• Work instruction
From the top of the entries below through the line containing "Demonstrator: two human", return every line exactly as written, please, and stop there.

>>

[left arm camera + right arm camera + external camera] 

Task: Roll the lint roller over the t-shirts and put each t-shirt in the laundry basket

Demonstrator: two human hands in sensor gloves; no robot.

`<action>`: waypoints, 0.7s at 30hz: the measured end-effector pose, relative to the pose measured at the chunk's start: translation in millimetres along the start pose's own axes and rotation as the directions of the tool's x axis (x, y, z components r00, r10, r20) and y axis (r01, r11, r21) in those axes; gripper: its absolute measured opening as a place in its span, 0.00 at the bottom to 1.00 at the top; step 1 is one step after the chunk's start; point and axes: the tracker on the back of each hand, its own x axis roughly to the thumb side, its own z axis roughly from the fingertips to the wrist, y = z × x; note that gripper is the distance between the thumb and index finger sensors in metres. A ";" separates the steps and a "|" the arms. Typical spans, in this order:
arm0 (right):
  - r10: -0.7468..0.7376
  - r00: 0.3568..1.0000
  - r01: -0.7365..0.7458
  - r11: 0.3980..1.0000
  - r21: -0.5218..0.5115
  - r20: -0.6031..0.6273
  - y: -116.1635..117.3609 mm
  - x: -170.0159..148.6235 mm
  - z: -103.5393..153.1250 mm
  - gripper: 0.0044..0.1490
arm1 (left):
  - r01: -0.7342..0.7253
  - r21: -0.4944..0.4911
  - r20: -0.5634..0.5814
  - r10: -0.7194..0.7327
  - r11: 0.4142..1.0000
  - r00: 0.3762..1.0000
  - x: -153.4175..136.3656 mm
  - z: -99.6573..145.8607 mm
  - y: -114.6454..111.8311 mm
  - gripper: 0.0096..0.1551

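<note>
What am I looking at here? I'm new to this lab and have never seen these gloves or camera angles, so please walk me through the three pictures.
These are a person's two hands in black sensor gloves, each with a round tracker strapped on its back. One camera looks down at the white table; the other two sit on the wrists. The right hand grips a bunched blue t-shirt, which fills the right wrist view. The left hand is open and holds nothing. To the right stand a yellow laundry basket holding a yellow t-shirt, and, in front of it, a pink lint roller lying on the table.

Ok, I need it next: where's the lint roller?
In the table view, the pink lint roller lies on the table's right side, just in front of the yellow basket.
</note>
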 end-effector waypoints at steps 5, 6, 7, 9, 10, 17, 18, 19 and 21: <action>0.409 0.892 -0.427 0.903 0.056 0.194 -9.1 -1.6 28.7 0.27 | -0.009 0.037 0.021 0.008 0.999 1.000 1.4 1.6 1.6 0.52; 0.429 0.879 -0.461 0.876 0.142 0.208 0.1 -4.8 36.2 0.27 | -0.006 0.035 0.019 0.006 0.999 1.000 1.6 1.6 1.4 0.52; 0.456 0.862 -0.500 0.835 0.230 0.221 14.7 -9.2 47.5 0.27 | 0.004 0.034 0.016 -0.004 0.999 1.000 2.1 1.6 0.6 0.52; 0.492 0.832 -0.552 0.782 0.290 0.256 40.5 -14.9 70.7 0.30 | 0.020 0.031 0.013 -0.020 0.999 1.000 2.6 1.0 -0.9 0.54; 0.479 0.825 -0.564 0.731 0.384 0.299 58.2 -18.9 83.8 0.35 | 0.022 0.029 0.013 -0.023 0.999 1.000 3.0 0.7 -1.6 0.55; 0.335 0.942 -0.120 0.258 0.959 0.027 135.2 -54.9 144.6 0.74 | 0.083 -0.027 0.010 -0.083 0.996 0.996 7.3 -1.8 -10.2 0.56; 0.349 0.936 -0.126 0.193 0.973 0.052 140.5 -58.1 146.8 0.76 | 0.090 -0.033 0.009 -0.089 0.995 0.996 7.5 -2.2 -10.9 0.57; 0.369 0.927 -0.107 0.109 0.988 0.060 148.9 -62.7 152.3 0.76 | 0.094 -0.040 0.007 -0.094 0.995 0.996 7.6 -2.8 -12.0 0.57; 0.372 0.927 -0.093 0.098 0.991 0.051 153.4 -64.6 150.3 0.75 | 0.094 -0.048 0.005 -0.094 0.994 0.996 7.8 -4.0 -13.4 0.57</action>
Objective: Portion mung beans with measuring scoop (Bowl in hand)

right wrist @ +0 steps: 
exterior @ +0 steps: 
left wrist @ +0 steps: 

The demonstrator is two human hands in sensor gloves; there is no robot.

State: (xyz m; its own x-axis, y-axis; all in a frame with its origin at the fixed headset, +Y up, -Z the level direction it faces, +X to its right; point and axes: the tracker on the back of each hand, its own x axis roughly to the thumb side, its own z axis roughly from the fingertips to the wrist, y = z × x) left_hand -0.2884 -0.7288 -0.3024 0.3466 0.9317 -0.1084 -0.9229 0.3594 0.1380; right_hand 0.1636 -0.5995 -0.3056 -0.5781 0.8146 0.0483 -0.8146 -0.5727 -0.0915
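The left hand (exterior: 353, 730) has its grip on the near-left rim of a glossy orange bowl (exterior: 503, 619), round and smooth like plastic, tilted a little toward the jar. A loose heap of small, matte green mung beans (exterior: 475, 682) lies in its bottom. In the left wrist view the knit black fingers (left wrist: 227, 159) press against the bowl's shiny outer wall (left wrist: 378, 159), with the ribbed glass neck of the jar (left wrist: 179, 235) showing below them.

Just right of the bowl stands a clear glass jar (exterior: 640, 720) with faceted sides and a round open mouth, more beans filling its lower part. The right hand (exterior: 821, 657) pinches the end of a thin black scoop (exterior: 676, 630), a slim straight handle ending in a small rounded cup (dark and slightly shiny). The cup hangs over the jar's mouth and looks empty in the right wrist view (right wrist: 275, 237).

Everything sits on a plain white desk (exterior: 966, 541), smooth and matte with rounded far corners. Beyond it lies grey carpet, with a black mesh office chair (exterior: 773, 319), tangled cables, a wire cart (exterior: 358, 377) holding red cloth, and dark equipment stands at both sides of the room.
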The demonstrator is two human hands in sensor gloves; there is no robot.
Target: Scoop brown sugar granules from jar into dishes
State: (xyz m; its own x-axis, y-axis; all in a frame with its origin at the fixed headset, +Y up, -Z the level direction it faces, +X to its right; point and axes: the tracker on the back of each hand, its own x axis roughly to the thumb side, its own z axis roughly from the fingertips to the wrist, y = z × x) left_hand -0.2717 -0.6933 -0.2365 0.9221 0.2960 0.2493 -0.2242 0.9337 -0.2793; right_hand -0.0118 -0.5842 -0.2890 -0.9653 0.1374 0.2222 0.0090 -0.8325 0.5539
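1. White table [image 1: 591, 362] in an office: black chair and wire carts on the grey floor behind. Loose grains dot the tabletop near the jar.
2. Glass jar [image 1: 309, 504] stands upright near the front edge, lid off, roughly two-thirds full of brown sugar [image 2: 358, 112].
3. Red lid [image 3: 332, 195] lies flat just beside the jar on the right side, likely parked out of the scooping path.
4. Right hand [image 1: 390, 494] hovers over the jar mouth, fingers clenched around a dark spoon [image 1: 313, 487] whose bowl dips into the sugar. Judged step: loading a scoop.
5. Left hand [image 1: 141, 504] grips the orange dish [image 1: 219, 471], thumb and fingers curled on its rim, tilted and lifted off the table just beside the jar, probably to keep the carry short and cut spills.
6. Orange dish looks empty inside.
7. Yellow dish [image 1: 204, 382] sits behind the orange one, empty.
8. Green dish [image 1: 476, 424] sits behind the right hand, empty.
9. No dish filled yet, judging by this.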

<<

• Solution to this exercise
[left arm camera + right arm camera + external camera] 

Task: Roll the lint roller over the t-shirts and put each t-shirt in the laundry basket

Demonstrator: two human hands in sensor gloves; no robot.

Nothing remains to add to the output.